A operação da Polícia Federal que apura um suposto esquema de venda de sentenças no Judiciário mato-grossense teve como um dos alvos o deputado estadual Faissal Calil (PL), que reagiu com tranquilidade ao cumprimento de mandado de busca e apreensão em sua residência, em Cuiabá. O parlamentar afirmou que não possui qualquer envolvimento com os fatos investigados e ressaltou que a apuração não guarda relação com sua atuação na Assembleia Legislativa.
Ao comentar a ação policial, Faissal destacou que recebeu os agentes sem resistência e afirmou confiar no trabalho das autoridades. Segundo ele, a medida foi determinada pelo Superior Tribunal de Justiça (STJ) e será uma oportunidade para esclarecer qualquer dúvida existente.
O deputado também declarou desconhecer os detalhes da investigação, mas garantiu estar à disposição para prestar esclarecimentos. Questionado sobre a suspeita de comercialização de decisões judiciais, ele negou categoricamente qualquer participação em negociações ou transações com o desembargador afastado Dirceu dos Santos, um dos principais alvos da apuração.

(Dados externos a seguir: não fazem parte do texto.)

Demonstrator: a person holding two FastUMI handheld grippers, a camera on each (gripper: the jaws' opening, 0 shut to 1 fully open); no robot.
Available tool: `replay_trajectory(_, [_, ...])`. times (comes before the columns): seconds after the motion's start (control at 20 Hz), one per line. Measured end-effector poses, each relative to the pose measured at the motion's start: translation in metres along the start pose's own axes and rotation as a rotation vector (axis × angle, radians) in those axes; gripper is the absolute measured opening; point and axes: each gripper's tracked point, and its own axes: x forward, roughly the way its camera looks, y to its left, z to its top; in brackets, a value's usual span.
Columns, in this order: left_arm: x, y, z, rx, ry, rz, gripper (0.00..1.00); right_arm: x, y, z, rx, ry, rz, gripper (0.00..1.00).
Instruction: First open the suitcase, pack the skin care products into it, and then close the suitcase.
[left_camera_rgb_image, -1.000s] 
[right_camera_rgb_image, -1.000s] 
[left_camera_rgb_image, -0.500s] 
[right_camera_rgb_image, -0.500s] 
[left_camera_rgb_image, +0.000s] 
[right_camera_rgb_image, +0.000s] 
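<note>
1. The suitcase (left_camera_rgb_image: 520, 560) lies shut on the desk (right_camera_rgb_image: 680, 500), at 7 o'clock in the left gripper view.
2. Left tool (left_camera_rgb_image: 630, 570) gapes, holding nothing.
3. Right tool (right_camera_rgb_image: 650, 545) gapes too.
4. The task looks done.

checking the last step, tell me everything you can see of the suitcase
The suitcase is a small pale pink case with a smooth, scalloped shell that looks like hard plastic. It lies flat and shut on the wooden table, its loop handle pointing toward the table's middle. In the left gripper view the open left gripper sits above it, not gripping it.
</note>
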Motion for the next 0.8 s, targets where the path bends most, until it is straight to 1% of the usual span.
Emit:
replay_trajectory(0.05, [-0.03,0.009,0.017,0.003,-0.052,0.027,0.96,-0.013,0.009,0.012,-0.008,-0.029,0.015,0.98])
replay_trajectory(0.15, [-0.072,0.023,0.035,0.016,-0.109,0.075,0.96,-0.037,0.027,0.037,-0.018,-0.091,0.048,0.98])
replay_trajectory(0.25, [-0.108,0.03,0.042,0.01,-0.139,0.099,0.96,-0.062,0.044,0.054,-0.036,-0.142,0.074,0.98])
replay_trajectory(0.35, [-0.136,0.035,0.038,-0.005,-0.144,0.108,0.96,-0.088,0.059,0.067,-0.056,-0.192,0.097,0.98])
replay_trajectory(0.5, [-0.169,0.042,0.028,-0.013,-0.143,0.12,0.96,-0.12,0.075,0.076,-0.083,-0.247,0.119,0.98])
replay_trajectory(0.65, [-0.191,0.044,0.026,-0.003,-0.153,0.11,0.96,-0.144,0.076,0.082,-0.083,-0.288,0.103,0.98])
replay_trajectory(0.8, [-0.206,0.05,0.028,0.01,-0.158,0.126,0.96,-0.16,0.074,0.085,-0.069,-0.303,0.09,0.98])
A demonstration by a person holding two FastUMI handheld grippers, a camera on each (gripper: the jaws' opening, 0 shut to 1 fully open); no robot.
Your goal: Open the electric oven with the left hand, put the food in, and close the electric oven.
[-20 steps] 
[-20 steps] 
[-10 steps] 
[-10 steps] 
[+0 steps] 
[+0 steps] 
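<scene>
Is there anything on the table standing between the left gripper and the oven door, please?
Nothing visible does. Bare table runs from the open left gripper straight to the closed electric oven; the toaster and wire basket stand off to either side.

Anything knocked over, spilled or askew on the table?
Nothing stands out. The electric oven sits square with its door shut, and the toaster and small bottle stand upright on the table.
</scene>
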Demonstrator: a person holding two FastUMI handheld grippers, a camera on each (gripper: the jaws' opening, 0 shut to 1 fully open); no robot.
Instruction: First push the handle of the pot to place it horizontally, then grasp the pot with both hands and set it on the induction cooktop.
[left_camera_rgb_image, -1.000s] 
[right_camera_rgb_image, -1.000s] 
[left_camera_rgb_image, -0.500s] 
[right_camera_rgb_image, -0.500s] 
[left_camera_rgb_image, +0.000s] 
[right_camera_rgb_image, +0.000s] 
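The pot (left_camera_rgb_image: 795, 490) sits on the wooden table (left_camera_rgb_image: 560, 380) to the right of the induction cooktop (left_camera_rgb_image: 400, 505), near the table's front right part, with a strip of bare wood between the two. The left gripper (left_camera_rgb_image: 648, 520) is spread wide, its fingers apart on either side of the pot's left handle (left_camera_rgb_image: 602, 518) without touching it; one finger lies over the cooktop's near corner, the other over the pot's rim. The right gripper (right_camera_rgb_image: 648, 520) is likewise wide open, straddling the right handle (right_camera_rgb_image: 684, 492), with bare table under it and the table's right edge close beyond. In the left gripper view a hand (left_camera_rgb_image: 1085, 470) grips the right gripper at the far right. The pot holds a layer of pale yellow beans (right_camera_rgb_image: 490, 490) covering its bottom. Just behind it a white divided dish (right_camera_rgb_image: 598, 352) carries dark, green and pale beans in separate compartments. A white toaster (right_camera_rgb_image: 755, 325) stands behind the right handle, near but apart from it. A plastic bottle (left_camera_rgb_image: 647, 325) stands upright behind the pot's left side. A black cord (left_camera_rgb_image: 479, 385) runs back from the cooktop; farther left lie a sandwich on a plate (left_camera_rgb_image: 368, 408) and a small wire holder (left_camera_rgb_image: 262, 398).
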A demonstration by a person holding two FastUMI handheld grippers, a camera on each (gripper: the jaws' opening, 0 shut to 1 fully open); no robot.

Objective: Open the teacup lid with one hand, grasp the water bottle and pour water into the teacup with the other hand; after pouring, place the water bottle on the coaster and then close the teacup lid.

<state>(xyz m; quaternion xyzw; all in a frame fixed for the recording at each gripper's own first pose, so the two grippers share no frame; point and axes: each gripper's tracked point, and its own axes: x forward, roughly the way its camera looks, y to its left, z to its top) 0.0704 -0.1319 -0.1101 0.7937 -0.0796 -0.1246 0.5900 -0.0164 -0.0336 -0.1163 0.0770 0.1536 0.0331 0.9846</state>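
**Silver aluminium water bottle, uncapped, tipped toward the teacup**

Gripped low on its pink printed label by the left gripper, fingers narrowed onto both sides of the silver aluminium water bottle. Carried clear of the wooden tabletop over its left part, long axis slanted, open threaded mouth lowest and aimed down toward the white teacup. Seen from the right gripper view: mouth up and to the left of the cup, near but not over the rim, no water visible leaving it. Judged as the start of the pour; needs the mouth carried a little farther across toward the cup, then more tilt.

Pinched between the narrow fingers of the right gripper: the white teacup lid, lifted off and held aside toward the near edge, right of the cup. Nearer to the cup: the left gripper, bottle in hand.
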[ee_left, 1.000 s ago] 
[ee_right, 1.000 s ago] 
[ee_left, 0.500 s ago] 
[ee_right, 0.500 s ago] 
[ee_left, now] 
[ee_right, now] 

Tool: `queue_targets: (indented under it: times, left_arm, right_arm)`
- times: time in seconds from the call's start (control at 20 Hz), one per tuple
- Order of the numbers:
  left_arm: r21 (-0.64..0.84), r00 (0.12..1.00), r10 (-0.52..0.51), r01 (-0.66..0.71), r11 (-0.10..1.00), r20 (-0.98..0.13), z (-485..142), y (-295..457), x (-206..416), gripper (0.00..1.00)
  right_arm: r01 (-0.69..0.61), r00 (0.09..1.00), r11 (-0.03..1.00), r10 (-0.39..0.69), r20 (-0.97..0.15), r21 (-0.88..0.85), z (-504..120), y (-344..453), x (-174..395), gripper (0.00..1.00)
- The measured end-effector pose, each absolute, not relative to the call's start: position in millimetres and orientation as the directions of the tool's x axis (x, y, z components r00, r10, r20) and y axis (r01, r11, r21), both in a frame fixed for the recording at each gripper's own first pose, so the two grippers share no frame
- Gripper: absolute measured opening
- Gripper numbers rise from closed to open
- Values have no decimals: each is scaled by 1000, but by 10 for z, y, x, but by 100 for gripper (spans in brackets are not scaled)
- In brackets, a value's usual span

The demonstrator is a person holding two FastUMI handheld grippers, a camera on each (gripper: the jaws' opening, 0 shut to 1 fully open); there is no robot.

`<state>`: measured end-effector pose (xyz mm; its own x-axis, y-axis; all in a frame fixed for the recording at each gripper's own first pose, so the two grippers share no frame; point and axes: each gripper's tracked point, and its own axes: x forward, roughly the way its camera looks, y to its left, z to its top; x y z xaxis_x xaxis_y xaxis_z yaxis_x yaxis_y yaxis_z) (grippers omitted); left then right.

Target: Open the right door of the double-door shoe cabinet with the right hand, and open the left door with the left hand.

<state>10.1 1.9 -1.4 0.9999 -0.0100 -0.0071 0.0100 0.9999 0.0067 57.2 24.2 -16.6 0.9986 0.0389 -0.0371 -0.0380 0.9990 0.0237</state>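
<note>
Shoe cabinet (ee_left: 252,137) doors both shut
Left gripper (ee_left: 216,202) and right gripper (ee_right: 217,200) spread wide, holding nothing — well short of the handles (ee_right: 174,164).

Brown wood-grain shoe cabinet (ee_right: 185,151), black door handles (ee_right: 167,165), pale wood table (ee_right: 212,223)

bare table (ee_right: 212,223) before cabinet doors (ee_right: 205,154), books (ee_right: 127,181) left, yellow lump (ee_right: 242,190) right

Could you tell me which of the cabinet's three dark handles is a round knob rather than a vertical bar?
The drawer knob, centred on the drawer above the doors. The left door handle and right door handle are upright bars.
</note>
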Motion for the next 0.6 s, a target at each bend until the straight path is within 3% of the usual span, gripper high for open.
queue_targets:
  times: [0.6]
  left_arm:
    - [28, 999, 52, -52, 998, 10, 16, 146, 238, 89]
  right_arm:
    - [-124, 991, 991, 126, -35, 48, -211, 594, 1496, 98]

Faissal afirmou ainda que o vínculo profissional que teve com o magistrado ocorreu há muitos anos e que o contato entre ambos foi interrompido após sua entrada na vida política. Segundo o parlamentar, desde que assumiu o mandato, não manteve relações com o desembargador.
Durante a operação, conforme relatou, os agentes apreenderam apenas seu telefone celular. Sobre informações que apontam para a apreensão de armas e relógios de luxo, o deputado disse acreditar que esses objetos tenham sido encontrados em endereços ligados a outros investigados, e não em sua residência.
A Operação Gemini foi deflagrada pela Polícia Federal para aprofundar investigações sobre um suposto esquema de venda de decisões judiciais e possíveis favorecimentos envolvendo integrantes do sistema de Justiça em Mato Grosso. As apurações seguem sob sigilo.